The recent surge in leverage has been most prominent in China’s corporate sector, where debt-to- GDP has risen by 56% in the past 5 years. This pace has been the fastest among developed and developing nations and is highly worrisome for the government because the massive credit buildup has led to diminishing returns for the country’s economic growth. The two main reasons behind this phenomenon are that an increasing amount of new capital are being dedicated towards land and existing assets rather than the creation of new assets and other areas of growth that are less-credit intensive have slowed down. With industrial production and demand projected to fall in China, it is hard for economists to depict from where China can rejuvenate its growth.

“Shadow-banking” in China is loosely defined as any form of financing that is derived from the formal banking system.
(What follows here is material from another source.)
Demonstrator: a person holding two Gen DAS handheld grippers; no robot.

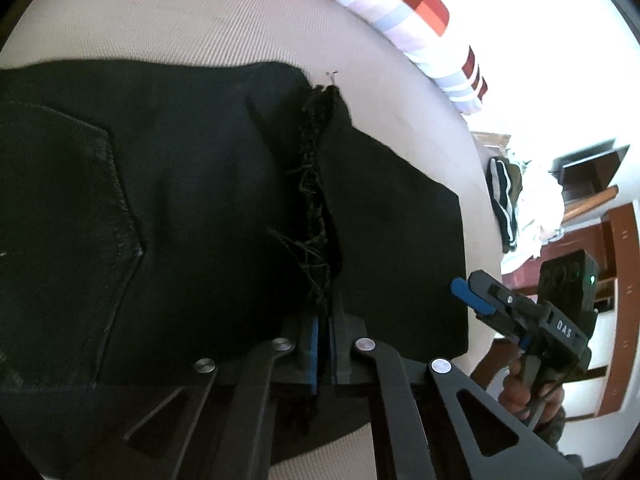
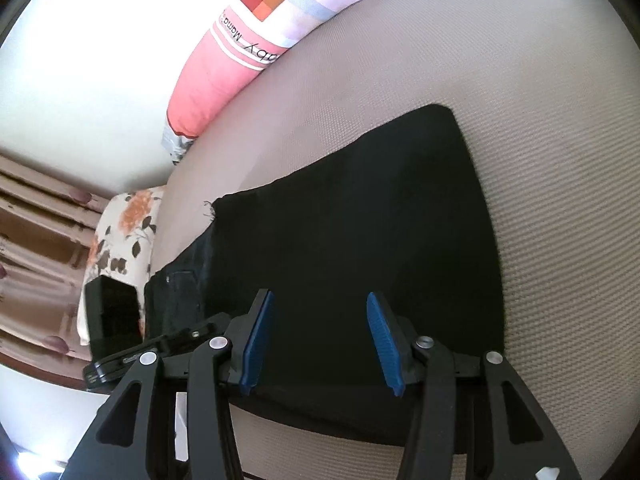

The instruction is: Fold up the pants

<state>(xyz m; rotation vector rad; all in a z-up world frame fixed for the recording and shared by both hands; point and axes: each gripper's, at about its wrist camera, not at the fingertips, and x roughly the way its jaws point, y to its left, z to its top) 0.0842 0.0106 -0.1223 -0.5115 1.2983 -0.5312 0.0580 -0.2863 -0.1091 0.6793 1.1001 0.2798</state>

This form of credit exposure, which includes micro-lending, pawn shops, informal lending to SME (loan sharks), trust loans and even junk bonds, is not necessarily unregulated or uncontrolled, but they are most likely less transparent and carry a higher level of risk than traditional forms of credit. In addition, the standards and experience of the lenders and implicit guarantees by the government to some borrowers of this type of credit are highly questionable. Having risen from 22.1% in 2008 to 42% of total debt financing today, the shadow-banking sector is a highly significant source of the
credit issue.

On January 31st, 2014, one of the first “shadow-banking” products, a RMB 3BN 3-year investment trust product issued by China Credit Trust Co. defaulted with $492MM outstanding. A trust product is essentially a private placement of debt with high yields (10%+) that is catered towards high net- worth individuals and is invested in sectors such as industrial and commercial enterprises, local government infrastructure projects (LGFVs) and real estate. It is similar to a SPV (special purpose vehicle), used prominently during the financial crisis, due to its off-balance sheet nature but its funding is mainly pooled from domestic investors as opposed to the more global characteristics of MBSs. Trust products, while only making up 10% of total debt currently, have increased at an annual rate of 50% in recent years and have become a microcosm of the rapidly-escalating shadow-banking problem. The impact on the markets behind this type of trust default is that the realization of any significant loss may cause investors to pull back from other forms of financing, overall credit conditions will tighten rapidly and growth will be stalled. In addition, it brings into question for policymakers on how current and potential losses will be distributed or covered by the financial authorities since most of these “shadowbanking” products are not guaranteed by the issuer. Allowing some trusts to default without any form of bailout will also call into question the quality of related products, which will contribute to a credit crunch. China’s policymakers have a tough job ahead of them with regards to the management of the country’s public debt as they must be delicate and surgical if they wish to avoid an economic meltdown in the near future.